8.6. Customer may terminate customer's account at any time. The seller may terminate the customer's account at any time with a reasonable period of time, which is usually two weeks. The notice must be reasonable for the customer. The seller reserves the right to terminate the extraordinary reasons.

8.7. From the date of termination of the customer account and customer account information stored for the customer are no longer available. It is the responsibility of the customer to secure their data upon termination of the customer account.

9. Defects warranty and guarantee
9.1. The warranty (liability for defects) will be determined subject to the following provisions, in accordance with the statutory requirements.

9.2. The warranty period for the Goods supplied by the seller only if this has been expressly stated. Customers will be informed about the warranty conditions prior to the initiation of the order process.

9.3 the customer Is a businessman, so he has to examine the goods, without prejudice to legal obligations to Lodge a complaint immediately and noticeable defects to the supplier without delay and at the latest within two weeks after delivery, in writing, and not apparent defects immediately and at the latest within two weeks after the finding of view. Customary in the trade, according to the quality standards are permissible or minor deviations in quality, weight, size, thickness, width, finish, pattern and colour defects.

9.4 the customer Is an entrepreneur, the choice between repair or replacement of defective goods by the seller.

9.5 material defects become time-barred, without prejudice to the liability provisions of these terms and conditions in the case of customers who are entrepreneurs, basically, a year after the transfer of risk, unless by force of law, in particular in the case of special provisions for the recourse of the entrepreneur, mandatory longer periods are prescribed. In the case of used Goods, the warranty of customers are entrepreneurs, are excluded.

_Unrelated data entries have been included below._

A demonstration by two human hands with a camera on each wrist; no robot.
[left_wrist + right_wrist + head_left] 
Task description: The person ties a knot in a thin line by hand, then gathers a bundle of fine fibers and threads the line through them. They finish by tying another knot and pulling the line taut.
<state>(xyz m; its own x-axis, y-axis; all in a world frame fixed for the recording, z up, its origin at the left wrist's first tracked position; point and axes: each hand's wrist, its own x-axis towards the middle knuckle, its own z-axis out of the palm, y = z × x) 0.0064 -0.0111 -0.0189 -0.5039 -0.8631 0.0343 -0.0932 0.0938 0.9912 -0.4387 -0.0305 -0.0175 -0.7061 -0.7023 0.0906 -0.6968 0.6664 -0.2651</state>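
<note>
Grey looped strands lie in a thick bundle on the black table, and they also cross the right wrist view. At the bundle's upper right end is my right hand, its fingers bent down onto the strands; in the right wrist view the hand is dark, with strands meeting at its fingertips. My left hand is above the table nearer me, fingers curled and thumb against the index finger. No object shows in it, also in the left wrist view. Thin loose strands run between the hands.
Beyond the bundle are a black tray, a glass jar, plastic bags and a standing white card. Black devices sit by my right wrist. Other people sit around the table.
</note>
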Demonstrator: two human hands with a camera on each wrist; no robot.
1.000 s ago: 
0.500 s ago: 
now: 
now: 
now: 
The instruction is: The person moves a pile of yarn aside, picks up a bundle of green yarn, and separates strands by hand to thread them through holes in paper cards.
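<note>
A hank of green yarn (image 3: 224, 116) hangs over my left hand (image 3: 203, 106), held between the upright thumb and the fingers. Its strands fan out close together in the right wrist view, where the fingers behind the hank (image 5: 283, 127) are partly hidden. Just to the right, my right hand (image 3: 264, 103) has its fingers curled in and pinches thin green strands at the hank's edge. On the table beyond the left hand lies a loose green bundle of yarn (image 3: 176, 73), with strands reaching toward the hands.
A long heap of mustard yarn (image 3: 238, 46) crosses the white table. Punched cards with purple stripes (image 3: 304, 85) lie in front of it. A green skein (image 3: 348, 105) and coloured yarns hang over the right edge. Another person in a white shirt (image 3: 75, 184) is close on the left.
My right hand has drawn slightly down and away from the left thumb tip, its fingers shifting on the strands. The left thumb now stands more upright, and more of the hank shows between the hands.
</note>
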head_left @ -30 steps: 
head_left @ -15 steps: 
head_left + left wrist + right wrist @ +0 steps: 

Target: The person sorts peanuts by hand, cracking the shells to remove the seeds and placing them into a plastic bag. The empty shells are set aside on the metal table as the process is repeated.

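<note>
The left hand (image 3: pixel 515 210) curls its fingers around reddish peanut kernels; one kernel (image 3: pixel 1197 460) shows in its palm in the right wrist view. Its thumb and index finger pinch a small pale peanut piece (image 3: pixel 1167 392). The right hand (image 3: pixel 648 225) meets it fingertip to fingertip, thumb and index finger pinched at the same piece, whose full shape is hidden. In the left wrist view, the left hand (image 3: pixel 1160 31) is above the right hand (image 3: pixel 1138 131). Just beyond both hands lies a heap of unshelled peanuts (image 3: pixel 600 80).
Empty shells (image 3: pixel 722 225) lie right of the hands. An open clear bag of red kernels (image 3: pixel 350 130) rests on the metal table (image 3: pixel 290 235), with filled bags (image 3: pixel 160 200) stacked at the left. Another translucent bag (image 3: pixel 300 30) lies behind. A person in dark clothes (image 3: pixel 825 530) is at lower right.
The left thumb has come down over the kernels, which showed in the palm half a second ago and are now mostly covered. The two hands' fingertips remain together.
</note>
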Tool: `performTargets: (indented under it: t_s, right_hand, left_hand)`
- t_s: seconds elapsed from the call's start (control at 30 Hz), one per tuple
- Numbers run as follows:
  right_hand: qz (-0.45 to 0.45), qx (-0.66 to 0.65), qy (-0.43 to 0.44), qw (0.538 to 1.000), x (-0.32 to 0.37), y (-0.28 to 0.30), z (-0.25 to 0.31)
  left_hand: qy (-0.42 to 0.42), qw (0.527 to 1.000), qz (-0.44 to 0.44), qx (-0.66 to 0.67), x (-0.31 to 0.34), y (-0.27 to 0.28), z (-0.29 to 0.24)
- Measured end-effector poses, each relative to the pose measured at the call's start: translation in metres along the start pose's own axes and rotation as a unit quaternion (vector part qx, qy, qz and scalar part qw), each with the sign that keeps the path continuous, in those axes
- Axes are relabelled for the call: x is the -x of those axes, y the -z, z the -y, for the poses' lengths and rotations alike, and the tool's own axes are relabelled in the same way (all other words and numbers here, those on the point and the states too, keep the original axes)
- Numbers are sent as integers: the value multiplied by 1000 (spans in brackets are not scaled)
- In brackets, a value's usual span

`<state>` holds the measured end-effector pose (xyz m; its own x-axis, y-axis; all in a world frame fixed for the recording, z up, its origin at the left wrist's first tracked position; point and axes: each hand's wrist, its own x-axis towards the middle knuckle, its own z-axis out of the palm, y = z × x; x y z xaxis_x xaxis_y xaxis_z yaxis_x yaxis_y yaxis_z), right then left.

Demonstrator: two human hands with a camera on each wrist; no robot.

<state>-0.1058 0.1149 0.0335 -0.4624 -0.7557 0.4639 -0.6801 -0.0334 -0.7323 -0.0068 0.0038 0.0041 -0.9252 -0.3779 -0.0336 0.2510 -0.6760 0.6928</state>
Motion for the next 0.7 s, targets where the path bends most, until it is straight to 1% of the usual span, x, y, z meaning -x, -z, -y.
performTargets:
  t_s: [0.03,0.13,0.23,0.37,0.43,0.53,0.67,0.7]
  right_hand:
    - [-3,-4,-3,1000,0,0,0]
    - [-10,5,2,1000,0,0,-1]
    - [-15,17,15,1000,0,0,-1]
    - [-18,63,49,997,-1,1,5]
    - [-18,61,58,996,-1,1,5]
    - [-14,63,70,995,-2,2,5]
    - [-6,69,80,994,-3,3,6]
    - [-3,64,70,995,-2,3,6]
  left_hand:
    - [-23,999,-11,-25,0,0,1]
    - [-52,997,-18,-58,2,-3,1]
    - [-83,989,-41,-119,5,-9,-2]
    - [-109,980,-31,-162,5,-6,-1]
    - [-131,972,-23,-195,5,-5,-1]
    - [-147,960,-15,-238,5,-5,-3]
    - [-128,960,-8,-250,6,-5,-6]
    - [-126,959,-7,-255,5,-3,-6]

9.6 if the customer is an entrepreneur, the defective goods within the meaning of section 439 Para. 3 German civil code, according to their nature and their purpose, in any other case built-in or other thing attached is the seller, subject to an Express agreement, and without prejudice to the remainder of the warranty obligations, in the context of the subsequent fulfilment is not obliged to notify the customer for the expenses necessary for the Removal of the defective, and replace the mounting or the mounting of the repaired or delivered defect-free item. Accordingly, the seller is also not for the reimbursement of expenses for the Removal of the defect, and the installation or Installing the repaired or delivered defect-free goods within the framework of a recourse by the customer in the context of the supply chain (i.e., between the customer and its customers) required.

10. Liability
10.1. For a liability of the seller for damages other statutory eligibility requirements shall apply without prejudice to the following exclusions and limitations of Liability.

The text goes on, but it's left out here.